What is aplastic anemia?

Aplastic anemia (AA) is a disorder that occurs when the bone marrow cannot make enough new blood cells for the body, including red blood cells (which carry oxygen throughout the body), white blood cells (which protect against infections), and platelets (which help the blood clot and stop bleeding).

What are the symptoms of aplastic anemia?

Common signs and symptoms of aplastic anemia include fevers/infections due to a low number of white blood cells, lack of energy (fatigue) due to anemia, and mucosal bleeding (bleeding in areas such as the mouth and nose) due to a low number of platelets in the blood. The reason for the low number of all of the blood cells is a decrease in the number of precursor blood cells in the bone marrow, which is usually a result of the immune system attacking the bone marrow, or the lack of a supportive environment in the bone marrow necessary to make new blood cells.

How do we treat aplastic anemia at Stanford Children’s Health?

Current treatment options for milder cases of aplastic anemia include immunosuppressive therapy (IST) to suppress the immune system, and/or red blood cell and platelet transfusions. Immunosuppressive therapy includes drugs like anti-thymocyte globulin (ATG) and cyclosporine to help restore the bone marrow’s ability to function normally.

Severe aplastic anemia (SAA) is defined as lower-than-average amounts of two or more types of blood cells. Stem cell transplantation (SCT) is the standard treatment for SAA. The goal of stem cell transplantation is to replace the patient’s damaged bone marrow with normal stem cells from a healthy donor. Stem cell transplantation can cure more than 95 percent of patients with SAA if a matched related donor is available. Stem cell transplants for SAA from unrelated donors have similar outcomes in children. It is better to perform the stem cell transplant as soon as possible when a matched donor is available.
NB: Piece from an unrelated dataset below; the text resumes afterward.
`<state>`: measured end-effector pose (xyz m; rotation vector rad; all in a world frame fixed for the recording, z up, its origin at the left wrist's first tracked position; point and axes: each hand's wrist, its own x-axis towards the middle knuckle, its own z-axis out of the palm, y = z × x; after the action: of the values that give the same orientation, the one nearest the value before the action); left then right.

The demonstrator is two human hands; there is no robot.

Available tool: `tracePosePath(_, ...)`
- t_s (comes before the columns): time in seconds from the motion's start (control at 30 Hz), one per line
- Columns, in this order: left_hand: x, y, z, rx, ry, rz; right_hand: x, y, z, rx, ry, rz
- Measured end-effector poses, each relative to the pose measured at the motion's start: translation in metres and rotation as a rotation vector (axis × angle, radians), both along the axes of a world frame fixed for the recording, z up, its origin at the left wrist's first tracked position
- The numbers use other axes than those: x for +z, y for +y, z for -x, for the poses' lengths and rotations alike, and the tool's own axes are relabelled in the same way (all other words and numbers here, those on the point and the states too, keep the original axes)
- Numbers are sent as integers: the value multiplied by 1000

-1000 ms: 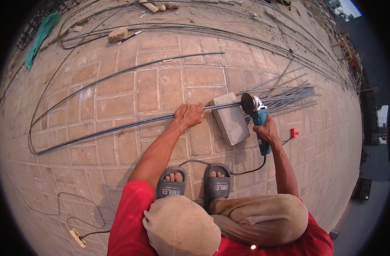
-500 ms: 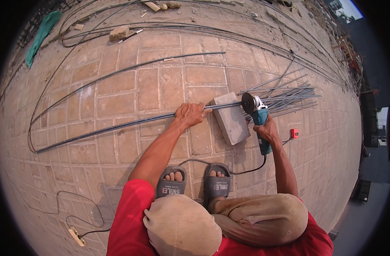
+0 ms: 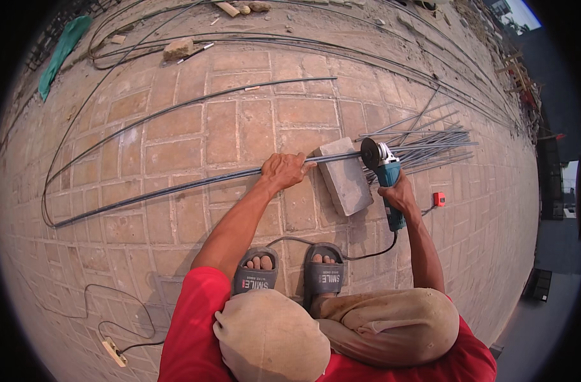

Before a stem cell transplant, patients receive therapy to eliminate their immune system to permit the new donor stem cells to grow. Patients usually receive anti-thymocyte globulin (ATG) and cyclophosphamide to suppress their immune system. At Stanford, we use a tailored dose of ATG to maximize its benefit (decreasing the risks of graft rejection and graft-versus-host disease) while minimizing toxicity.

Patients are usually discharged from the hospital 40 to 50 days after transplantation when their blood and immune systems are functioning at healthy levels.